Les négociations canado-américaines relatives à l'ALENA risquent d'achopper sur la question de la gestion de l'offre en vigueur au Canada, visant les produits laitiers et la volaille, un système anticoncurrentiel qui relèverait de la loi pénale s'il n'était avalisé par un entrelacs de lois scandaleusement protectionnistes. (Une précision sémantique quant à la notion de "protection" : outre son sens mafieux, on protège certains agriculteurs au détriment du grand public). Cette fraude organisée fait maintenant irruption dans la campagne électorale québécoise.

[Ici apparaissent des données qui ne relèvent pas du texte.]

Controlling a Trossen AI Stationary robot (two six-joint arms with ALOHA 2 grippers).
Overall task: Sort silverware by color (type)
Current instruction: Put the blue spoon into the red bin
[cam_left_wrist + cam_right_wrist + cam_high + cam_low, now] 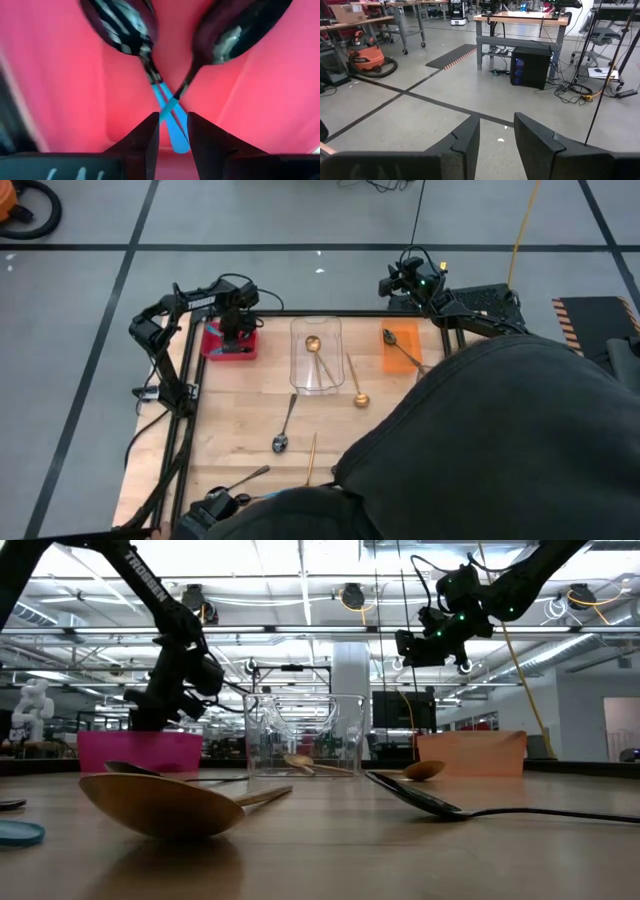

Avec une sinistre unanimité, les quatre grands partis provinciaux se muent en chevaliers blancs, défenseurs de la petite ferme (laitière) québécoise, occultant cette lugubre vérité que les consommateurs sont des vaches à lait qui payent trop cher leur beurre, y compris les démunis, les pauvres malheureux, la veuve et l'orphelin exploités par le capitalisme, que prétend défendre surtout Québec solidaire avec des trémolos dans la voix : Manon Massé dénonce avec une hargne "populaire" et sélective le "cartel du web", mais gobe crue la propagande de la coterie agricole; Jean-François Lisée, pour sa part, veut charger l'Etat de la mission restauratrice consistant à préparer les "lunchs" des citoyens, sans, manifestement, se poser trop de questions sur le prix des ingrédients. "Just watch me" éructe "sheikh" Philippe Ibn-Couillard, à l'attention des terroristes anti-gestion, sûrement impressionnés!

Et pourtant, pendant qu'on y est, personne ne défend la petite quincaillerie. Ni les petits plombiers. Ni la petite pâtisserie. Encore moins les petits fleuristes. La concurrence, c'est excellent… pour les autres.

Par ailleurs, les crânes d'œuf défenseurs du statu quo font toute une tartine avec les subventions accordées par le gouvernement américain aux agriculteurs, ce qui fait baisser le prix de leur beurre. Tant mieux! Le consommateur canadien sera ravi de se faire financer par le contribuable américain. Voilà, pour une fois, une forme de "ruissellement" qui serait bien réelle. (En ce qui concerne les fromages pasteurisés du Wisconsin, bien fades en comparaison avec les fromages français puants au lait cru, ils ne trouveront qu'un marché limité au Québec…).

A cet égard, il faut rendre hommage au député fédéral Maxime Bernier : alors qu'il est député d'une circonscription où se trouvent de nombreux bénéficiaires de ce système d'extorsion publique, il en a prôné l'abolition, au moment où il se présentait à la direction du parti conservateur. Résultat : de nombreux  proprios de vaches laitières sont devenus instantanément, à la dernière minute, membres du parti afin de saboter sa campagne, formant une hurlante jacquerie. Et leur coup d'Etat a réussi! C'est rentré comme dans du beurre. Un triomphe de la démocratie participative!

Leurs mugissements leur rapportent : ils font leur beurre, eux, et ils ont le beurre et l'argent du beurre. Nul doute qu'ils boivent du petit lait. Ils peuvent mettre du beurre sur leurs propres épinards (moins protégés…). L'assiette au beurre n'est pas toujours celle du consommateur, qui, lui, compte pour du beurre et reste le dindon de la farce, et peut aller se faire cuire un oeuf.

Les amateurs de quiche lorraine canadiens se font encore imposer ce sordide anachronisme, alors qu'il a été aboli, et dénoncé, dans le pays même où il fut jadis conçu : l'Australie. Les ruraux inefficaces pâtiront de sa mise au rancart, mais on ne fait pas d'omelette sans casser des œufs.


Donald Trump est le fossoyeur de son propre pays. Il n'a pas inventé le fil à couper le beurre, mais, en refusant toute concession sur la nécessaire suppression de la gestion de l'offre, il a peut-être l'occasion de devenir le héros du consommateur canadien.

Et si l'on parlait de cuisine à l'huile d'olive, bien plus santé?